Monitoring Jobs¶
Note
Avoid running multiple instances of watch squeue or watch sqs. This can overload the scheduler, which is a shared system resource. If you must use watch, use watch -n 60 and stop the process when finished.
Using squeue¶
The squeue command provides real-time job queue information directly from the Slurm scheduler. It is helpful for checking the current state of jobs, such as PENDING, RUNNING, or COMPLETED.
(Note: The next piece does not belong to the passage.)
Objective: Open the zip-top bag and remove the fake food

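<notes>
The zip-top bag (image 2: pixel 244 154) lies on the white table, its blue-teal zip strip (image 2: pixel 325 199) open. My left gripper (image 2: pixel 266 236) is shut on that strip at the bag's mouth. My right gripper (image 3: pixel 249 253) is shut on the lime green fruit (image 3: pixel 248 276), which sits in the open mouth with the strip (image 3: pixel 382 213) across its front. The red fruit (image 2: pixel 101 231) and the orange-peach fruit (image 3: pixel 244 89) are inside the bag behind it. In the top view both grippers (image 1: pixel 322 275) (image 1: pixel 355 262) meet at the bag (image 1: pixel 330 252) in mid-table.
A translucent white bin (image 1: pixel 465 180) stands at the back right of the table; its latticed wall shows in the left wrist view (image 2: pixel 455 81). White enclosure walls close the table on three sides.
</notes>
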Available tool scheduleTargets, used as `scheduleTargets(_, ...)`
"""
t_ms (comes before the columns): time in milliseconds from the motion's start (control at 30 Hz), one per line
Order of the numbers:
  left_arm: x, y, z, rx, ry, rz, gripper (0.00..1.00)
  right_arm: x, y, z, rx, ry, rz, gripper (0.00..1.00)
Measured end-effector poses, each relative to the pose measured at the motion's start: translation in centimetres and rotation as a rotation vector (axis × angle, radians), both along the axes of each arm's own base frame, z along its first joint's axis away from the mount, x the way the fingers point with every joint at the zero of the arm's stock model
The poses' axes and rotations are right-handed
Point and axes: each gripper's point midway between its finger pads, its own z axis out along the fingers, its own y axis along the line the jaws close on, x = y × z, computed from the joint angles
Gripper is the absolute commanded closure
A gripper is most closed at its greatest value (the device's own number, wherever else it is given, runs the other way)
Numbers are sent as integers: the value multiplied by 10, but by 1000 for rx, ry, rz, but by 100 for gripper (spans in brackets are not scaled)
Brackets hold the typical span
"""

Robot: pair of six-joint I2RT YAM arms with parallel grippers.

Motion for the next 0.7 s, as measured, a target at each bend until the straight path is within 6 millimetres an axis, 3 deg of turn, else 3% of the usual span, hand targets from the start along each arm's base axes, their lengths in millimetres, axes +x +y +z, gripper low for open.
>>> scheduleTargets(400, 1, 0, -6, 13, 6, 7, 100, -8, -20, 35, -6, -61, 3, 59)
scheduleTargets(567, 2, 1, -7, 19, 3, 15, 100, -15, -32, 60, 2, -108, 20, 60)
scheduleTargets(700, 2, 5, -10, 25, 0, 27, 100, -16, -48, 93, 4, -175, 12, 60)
squeue --me # Shows your jobs
squeue -u $USER # Equivalent to --me
squeue --me -t R # Only running jobs
squeue --me -t PD # Only pending jobs
squeue -j 1234,1235 # Filter by job IDs
To show jobs by account:
squeue -A your_project_name
To view job steps:
squeue --steps 1001.0
Using sacct¶
The sacct command retrieves accounting information about active and completed jobs.
Basic usage:
sacct
Customize output by specifying fields:
sacct --format=JobID,JobName,State,Start,Elapsed
Filter jobs by date:
sacct -S 2026-04-01 -E 2026-04-26
Display only failed jobs:
sacct -X --format=User,JobName,State -s F --start=2026-04-01 --end=now
¶
sacct -X --format=User,JobName,State -s F --start=2026-04-01 --end=now
Using sstat¶
Use sstat to report resource usage for jobs that are currently running. sstat queries job steps, not the top-level job ID — for batch scripts, append .batch:
sstat -j 123456.batch -o JobID,MaxRSS
Email Notifications¶
To receive notifications when your job begins, ends, or fails, add the following directives to your Slurm job script:
#SBATCH --mail-type=begin,end,fail
#SBATCH --mail-user=your@email.com
Modifying or Canceling Jobs¶
To cancel a job:
scancel 123456
To cancel multiple jobs:
scancel 123456 123457
To cancel all jobs submitted by your user:
scancel -u $USER
To update a job’s time limit:
scontrol update jobid=123456 timelimit=02:00:00
Holding, Releasing, and Requeuing Jobs¶
Place a job on hold (prevent scheduling):
scontrol hold 123456
Release a held job:
scontrol release 123456
Requeue a job (e.g., after failure or timeout):
scontrol requeue 123456